START Listed records

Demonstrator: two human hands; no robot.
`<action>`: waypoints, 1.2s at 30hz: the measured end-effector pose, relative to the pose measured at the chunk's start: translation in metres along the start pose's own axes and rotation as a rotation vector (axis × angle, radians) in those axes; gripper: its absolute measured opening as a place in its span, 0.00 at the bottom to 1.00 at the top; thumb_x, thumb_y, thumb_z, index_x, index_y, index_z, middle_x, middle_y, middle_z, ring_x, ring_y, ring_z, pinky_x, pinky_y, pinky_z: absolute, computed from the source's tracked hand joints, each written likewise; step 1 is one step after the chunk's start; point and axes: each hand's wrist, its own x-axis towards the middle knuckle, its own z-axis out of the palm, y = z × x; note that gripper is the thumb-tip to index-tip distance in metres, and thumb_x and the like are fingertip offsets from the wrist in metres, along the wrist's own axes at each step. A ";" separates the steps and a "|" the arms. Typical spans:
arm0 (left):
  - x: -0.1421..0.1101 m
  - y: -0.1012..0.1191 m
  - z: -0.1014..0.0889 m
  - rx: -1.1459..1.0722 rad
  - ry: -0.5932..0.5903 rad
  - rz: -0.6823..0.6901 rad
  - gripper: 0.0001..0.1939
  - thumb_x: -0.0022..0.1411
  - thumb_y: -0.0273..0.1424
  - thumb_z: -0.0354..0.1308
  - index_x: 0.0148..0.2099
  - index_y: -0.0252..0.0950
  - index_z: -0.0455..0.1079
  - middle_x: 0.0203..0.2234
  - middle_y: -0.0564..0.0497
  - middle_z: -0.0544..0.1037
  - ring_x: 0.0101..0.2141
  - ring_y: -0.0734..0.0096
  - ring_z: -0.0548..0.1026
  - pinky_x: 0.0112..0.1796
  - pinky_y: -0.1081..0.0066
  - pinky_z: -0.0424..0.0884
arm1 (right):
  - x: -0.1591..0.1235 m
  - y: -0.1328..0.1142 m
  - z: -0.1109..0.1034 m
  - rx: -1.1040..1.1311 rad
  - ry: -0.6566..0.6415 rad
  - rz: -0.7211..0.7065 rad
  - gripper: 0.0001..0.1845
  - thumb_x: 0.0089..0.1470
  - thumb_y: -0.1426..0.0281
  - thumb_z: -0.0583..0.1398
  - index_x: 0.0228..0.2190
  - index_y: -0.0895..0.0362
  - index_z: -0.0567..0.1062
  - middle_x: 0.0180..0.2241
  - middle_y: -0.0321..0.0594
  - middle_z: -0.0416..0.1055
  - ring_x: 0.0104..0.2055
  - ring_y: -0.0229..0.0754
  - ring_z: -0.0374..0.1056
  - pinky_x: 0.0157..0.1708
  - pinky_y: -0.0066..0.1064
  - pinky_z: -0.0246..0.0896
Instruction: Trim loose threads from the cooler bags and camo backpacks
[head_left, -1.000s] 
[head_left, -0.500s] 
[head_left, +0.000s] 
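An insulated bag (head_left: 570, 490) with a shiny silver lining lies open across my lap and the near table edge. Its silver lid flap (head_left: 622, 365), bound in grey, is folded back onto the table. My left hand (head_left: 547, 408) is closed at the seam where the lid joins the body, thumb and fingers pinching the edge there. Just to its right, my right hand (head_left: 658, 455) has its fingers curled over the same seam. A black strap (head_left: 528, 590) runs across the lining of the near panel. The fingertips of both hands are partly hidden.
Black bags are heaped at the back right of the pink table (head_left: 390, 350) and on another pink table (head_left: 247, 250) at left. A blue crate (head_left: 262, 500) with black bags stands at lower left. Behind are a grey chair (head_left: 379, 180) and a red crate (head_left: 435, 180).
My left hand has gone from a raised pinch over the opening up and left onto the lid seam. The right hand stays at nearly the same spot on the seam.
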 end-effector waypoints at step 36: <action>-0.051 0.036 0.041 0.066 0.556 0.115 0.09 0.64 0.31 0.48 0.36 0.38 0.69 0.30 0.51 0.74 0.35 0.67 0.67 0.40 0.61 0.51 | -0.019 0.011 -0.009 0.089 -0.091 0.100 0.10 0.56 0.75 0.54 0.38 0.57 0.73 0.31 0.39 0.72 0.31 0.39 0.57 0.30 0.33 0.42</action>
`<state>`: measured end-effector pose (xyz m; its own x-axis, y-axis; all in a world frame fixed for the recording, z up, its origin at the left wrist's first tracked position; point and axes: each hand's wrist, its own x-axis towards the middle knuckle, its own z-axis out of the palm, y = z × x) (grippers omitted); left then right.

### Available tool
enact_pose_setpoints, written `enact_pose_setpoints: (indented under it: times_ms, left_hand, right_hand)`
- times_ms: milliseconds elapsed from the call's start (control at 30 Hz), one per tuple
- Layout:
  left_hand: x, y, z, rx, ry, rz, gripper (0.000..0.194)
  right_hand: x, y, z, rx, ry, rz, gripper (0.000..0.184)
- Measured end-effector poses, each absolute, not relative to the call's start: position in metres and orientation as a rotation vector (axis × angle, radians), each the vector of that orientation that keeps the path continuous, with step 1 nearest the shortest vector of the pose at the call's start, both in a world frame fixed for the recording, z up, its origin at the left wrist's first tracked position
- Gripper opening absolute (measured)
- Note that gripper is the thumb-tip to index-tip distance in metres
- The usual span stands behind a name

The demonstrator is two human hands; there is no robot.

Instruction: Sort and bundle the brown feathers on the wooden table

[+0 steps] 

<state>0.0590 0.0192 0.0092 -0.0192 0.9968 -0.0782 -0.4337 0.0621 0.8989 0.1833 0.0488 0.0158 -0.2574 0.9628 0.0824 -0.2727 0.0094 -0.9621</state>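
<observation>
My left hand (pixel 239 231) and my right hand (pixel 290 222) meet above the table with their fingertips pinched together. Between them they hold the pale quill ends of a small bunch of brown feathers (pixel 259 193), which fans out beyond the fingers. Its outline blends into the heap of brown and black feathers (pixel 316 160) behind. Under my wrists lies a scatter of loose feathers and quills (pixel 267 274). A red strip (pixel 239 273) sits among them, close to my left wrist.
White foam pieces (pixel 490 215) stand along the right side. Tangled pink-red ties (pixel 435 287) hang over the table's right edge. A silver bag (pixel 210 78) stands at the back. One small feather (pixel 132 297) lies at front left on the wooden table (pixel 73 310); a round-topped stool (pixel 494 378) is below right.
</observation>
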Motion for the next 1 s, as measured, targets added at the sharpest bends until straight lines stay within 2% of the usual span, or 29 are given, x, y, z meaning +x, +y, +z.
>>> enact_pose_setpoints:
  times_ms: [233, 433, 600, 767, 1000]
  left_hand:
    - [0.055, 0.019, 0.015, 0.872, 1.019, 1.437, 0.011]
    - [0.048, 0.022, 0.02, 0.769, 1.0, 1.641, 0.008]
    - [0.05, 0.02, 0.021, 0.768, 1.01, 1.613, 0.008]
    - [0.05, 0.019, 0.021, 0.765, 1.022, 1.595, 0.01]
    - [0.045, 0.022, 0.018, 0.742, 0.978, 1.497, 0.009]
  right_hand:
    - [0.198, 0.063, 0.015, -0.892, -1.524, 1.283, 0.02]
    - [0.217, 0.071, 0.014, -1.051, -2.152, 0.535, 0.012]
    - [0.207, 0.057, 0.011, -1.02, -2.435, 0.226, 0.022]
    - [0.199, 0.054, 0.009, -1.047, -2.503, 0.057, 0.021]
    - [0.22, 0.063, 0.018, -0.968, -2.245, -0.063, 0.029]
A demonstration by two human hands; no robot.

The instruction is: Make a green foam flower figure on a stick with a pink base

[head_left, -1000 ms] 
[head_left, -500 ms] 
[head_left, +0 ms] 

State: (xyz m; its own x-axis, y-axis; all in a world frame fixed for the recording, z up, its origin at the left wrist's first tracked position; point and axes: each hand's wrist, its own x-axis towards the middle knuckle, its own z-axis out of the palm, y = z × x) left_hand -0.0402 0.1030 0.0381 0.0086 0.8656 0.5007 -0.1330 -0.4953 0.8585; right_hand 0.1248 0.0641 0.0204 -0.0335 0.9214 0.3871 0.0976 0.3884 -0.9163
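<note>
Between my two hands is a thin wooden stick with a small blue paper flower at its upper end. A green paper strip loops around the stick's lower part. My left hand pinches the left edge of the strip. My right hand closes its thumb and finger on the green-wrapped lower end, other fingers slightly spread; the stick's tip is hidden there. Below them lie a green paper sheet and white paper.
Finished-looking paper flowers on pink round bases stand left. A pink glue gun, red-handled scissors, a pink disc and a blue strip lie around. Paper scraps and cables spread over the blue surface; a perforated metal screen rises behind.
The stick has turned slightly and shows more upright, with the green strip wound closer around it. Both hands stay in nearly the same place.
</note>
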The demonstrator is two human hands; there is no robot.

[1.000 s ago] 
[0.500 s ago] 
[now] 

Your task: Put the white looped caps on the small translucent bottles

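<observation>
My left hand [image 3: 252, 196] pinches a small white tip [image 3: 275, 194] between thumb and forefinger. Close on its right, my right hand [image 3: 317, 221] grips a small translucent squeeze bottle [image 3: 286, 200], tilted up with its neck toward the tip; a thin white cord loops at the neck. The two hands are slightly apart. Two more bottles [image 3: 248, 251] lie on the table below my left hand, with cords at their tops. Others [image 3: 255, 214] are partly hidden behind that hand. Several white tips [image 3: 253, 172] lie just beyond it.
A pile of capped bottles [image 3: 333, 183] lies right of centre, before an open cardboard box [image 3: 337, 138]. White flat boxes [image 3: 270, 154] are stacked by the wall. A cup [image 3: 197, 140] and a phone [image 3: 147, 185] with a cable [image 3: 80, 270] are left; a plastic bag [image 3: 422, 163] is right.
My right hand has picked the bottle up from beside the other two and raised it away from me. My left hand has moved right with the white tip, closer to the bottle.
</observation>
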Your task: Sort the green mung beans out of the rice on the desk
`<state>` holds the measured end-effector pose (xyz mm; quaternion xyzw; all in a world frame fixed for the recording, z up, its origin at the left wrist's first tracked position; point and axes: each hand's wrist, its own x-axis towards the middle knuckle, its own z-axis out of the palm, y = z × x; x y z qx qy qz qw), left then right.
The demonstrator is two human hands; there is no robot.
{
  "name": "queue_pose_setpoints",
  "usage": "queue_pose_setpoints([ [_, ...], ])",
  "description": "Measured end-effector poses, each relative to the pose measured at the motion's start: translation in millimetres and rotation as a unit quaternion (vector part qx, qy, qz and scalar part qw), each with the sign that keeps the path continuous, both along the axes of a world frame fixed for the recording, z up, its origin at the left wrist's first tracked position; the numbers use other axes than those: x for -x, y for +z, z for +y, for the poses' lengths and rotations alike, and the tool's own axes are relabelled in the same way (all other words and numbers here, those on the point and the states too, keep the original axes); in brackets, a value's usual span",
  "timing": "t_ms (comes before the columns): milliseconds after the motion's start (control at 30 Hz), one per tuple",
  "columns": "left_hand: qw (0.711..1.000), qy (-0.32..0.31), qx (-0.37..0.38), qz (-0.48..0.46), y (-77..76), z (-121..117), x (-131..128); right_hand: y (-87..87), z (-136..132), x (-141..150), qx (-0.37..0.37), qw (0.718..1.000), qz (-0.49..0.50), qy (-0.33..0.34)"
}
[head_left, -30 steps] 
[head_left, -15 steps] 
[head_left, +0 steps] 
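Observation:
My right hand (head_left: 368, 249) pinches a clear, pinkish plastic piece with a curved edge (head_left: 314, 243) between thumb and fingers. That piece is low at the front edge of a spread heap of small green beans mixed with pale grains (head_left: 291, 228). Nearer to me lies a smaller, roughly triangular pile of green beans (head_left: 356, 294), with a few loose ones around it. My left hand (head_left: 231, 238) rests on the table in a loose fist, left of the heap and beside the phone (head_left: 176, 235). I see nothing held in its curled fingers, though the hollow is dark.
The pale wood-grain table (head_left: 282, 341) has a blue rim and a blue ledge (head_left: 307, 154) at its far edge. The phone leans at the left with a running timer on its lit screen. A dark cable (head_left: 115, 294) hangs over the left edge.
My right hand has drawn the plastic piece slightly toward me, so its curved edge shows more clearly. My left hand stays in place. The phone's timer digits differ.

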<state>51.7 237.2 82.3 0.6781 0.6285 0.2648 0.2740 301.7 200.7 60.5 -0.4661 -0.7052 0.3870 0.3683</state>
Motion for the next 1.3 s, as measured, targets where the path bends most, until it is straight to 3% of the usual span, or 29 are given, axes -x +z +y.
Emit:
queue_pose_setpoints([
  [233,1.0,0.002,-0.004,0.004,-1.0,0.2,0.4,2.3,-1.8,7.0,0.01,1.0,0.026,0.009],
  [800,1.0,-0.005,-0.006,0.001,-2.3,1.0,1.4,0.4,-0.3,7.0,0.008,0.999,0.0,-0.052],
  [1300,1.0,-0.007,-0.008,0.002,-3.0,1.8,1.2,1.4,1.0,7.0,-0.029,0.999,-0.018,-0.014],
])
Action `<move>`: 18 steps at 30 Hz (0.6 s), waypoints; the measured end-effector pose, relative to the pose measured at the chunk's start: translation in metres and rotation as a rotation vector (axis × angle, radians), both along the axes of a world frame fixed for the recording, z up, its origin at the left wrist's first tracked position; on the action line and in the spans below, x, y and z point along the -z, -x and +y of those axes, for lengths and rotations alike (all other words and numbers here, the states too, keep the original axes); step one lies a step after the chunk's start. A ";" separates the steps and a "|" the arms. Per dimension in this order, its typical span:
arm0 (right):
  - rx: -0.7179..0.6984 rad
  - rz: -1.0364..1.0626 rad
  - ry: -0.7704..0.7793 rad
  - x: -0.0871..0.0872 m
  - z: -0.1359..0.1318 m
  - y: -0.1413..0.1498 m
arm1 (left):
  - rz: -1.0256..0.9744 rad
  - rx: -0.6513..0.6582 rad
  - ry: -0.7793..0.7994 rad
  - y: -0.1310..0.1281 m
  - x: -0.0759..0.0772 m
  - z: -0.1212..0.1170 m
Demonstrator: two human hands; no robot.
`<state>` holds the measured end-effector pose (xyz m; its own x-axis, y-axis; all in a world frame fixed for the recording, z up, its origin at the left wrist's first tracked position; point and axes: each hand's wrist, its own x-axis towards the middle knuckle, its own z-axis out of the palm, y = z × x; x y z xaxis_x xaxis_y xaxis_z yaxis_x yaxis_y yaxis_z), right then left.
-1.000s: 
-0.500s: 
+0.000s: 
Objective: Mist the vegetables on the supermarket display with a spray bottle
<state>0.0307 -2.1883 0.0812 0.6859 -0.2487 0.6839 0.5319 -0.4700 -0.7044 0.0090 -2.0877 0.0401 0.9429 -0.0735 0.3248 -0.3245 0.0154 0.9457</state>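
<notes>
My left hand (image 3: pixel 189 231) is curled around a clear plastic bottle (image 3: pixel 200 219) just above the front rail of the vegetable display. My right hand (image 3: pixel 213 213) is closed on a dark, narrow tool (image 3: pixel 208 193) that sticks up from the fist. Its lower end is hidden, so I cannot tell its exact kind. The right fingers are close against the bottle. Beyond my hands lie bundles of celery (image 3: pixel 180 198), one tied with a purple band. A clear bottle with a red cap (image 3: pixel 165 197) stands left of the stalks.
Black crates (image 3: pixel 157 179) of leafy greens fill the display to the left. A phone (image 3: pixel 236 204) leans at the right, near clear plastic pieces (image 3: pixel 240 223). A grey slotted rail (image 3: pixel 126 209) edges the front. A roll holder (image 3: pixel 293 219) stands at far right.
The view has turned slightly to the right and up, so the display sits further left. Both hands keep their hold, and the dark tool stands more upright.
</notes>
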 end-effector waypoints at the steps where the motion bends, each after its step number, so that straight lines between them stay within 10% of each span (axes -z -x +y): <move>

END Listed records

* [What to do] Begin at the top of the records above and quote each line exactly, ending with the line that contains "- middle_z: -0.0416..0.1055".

* [Result of this task]
Demonstrator: two human hands; no robot.
`<action>`: waypoints, 1.2s at 30hz: the measured end-effector pose, relative to the pose measured at the chunk's start: translation in metres along the start pose's own axes and rotation as a rotation vector (axis × angle, radians) in those axes; gripper: its absolute measured opening as a place in its span, 0.00 at the bottom to 1.00 at the top; thumb_x, thumb_y, thumb_z, index_x, index_y, index_z, middle_x, middle_y, middle_z, ring_x, ring_y, ring_z, pinky_x, pinky_y, pinky_z: absolute, computed from the source's tracked hand joints, each written likewise; step 1 is one step after the chunk's start; point and axes: each hand's wrist, its own x-axis towards the middle knuckle, its own z-axis out of the palm, y = z × x; note that gripper is the thumb-tip to index-tip distance in metres, and thumb_x and the like are fingertip offsets from the wrist in metres, along the wrist's own axes at each step. A ";" separates the steps and a "|" the arms. Typical spans:
arm0 (left):
  - x: -0.1421..0.1101 m
  - y: -0.1012..0.1191 m
  - z: -0.1014..0.0889 m
  - rx: -1.1459..1.0722 rad
  - ry: -0.5932..0.5903 rad
  - rz: -0.6823..0.6901 rad
  - gripper: 0.0001..0.1939
  - thumb_x: -0.0022..0.1411
  - thumb_y: -0.0273..0.1424
  - thumb_z: -0.0354..0.1308
  - index_x: 0.0148..0.2099
  - index_y: -0.0252..0.0950
  - index_z: -0.0455..0.1079
  - middle_x: 0.0203..0.2234
  - middle_y: -0.0564..0.0497
  - middle_z: -0.0544..0.1037
  - ring_x: 0.0101..0.2141
  - ring_y: -0.0734..0.0096
  - ring_z: -0.0548..0.1026
  - pinky_x: 0.0112..0.1796
  - pinky_y: -0.1081..0.0066
  - pinky_z: -0.0424..0.0884
arm1 (right):
  - x: -0.1591..0.1235 m
  - y: -0.1328..0.1142 m
  - z: -0.1109..0.1034 m
  - rx: -1.1040..1.1311 rad
  - ry: -0.6566..0.6415 rad
  - rz: -0.7211..0.7065 rad
  - gripper: 0.0001..0.1845
  - thumb_x: 0.0089..0.1470
  - thumb_y: -0.1426..0.0281
  - thumb_z: -0.0583..0.1398
  - index_x: 0.0228..0.2190
  - index_y: -0.0895..0.0362
  - index_z: -0.0567..0.1062
  - middle_x: 0.0180..0.2241
  - middle_y: -0.0321..0.0594
  - middle_z: -0.0416..0.1055

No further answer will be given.